(Problem description):
Filter the entries below, keeping every line that has the word "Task".

(Source data)
+ + +
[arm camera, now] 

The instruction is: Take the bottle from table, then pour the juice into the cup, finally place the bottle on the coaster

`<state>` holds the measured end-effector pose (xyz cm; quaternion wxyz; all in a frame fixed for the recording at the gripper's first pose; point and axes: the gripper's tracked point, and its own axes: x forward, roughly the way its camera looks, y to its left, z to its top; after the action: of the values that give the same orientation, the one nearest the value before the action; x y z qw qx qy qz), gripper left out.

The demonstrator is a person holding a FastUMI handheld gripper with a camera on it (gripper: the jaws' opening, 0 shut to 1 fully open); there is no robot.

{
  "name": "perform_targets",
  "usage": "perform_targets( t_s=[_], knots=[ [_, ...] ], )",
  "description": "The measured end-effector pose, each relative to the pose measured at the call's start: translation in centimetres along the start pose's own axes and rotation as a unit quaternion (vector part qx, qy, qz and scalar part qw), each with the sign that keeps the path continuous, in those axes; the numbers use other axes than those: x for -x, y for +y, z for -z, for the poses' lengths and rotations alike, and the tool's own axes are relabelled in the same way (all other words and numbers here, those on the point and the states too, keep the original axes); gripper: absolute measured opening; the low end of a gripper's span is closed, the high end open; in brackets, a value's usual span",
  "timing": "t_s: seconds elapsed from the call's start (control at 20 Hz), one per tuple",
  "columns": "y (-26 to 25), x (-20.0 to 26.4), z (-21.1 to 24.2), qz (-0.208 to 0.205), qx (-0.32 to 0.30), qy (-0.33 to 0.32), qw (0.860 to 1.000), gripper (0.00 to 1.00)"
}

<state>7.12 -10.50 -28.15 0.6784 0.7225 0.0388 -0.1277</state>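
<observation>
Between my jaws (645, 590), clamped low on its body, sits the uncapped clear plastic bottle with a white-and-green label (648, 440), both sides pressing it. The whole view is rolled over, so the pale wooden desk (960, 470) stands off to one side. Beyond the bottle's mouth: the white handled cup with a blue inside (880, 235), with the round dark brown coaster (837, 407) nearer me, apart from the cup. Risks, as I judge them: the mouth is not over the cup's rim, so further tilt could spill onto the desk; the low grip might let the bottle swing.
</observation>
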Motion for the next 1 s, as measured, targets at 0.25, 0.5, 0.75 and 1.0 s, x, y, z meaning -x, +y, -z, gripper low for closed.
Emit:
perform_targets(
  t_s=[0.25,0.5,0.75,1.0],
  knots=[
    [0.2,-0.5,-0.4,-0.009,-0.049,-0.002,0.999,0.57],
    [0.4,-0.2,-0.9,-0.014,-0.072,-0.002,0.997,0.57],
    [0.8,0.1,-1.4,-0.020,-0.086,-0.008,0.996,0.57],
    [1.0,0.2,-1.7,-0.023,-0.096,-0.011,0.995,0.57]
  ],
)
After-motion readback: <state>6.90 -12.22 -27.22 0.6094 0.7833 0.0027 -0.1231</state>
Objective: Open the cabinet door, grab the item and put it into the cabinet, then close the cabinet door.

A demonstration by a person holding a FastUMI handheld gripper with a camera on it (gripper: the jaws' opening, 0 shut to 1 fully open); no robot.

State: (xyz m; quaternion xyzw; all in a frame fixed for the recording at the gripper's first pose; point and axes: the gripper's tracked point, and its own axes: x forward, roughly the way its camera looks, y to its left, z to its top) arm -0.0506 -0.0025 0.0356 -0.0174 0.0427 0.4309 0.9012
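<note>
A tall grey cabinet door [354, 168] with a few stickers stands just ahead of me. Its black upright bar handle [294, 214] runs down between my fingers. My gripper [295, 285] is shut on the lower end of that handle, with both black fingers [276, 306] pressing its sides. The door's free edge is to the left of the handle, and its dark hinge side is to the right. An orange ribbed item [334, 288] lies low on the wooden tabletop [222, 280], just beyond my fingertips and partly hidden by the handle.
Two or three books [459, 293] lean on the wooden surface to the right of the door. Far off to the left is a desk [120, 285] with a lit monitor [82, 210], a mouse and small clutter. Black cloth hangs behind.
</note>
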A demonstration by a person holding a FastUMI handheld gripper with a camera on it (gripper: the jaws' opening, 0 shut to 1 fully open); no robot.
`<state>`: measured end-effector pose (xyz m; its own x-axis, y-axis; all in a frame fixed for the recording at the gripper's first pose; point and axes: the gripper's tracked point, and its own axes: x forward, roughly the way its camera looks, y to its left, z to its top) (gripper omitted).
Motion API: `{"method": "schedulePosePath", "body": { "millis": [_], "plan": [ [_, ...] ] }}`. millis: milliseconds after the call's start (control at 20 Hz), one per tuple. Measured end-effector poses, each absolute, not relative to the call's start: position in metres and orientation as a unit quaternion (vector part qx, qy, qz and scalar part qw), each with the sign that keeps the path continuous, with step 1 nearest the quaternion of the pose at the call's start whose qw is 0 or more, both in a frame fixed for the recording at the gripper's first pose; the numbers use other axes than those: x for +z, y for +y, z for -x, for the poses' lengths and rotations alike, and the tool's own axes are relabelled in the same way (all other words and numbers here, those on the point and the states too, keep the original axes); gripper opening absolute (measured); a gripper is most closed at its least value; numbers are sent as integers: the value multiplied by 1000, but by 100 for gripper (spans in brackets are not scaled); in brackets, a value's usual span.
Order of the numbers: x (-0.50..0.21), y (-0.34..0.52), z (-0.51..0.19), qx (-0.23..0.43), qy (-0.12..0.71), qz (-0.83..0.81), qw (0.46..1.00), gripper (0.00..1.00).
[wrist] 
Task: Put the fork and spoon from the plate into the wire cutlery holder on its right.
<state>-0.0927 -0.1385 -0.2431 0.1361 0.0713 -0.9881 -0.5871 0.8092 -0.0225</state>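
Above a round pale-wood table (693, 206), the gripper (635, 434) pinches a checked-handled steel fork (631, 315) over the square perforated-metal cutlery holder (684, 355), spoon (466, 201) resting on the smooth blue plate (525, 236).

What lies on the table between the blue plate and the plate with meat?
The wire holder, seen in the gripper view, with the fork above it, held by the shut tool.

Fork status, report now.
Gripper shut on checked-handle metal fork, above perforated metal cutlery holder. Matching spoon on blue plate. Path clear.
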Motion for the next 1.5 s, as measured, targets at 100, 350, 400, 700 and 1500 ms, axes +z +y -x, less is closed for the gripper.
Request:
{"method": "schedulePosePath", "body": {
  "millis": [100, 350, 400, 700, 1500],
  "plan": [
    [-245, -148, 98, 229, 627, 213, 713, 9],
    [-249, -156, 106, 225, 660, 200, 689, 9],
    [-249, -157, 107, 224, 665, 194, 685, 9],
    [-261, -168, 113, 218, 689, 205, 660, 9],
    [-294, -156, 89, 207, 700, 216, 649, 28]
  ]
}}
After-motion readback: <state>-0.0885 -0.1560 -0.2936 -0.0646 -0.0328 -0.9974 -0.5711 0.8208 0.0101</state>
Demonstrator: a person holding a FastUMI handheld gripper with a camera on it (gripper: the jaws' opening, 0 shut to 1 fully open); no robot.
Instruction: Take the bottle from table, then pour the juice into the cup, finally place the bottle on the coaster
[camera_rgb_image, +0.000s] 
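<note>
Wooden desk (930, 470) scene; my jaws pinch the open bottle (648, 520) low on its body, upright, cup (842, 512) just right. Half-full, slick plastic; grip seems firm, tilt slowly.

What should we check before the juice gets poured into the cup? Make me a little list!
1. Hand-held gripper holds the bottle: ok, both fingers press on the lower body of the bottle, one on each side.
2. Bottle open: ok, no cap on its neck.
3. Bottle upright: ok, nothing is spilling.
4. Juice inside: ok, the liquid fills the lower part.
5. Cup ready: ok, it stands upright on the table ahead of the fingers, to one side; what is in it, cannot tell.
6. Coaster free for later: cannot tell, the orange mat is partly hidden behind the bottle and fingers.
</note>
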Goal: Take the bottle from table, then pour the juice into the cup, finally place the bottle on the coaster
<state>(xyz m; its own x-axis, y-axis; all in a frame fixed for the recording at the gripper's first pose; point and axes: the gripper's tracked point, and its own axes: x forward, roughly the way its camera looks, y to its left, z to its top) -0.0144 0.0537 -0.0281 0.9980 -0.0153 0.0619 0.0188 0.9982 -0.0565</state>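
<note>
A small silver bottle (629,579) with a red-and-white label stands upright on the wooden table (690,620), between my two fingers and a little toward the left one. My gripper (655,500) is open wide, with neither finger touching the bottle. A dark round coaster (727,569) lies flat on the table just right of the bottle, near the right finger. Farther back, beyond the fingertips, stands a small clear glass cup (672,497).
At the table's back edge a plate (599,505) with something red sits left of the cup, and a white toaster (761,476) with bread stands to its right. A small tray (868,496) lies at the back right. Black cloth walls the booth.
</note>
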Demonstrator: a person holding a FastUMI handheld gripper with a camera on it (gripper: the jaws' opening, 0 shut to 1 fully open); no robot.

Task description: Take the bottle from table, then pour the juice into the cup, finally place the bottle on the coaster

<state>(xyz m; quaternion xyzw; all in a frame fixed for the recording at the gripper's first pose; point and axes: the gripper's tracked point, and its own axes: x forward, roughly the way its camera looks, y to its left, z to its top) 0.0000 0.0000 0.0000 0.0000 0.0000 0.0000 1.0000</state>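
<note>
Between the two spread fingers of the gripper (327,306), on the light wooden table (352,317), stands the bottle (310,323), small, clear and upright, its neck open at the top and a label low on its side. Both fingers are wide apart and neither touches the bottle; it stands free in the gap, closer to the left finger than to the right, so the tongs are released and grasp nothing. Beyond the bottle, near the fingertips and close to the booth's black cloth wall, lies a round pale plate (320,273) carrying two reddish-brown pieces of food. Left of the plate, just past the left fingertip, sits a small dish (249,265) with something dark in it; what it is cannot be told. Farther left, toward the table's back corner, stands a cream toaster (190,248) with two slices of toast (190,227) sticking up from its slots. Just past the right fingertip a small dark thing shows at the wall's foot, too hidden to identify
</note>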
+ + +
(Solution below):
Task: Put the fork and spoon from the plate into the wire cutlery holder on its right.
Task description: Take the bottle from table, then pour the juice into the cup, finally place the bottle on the coaster

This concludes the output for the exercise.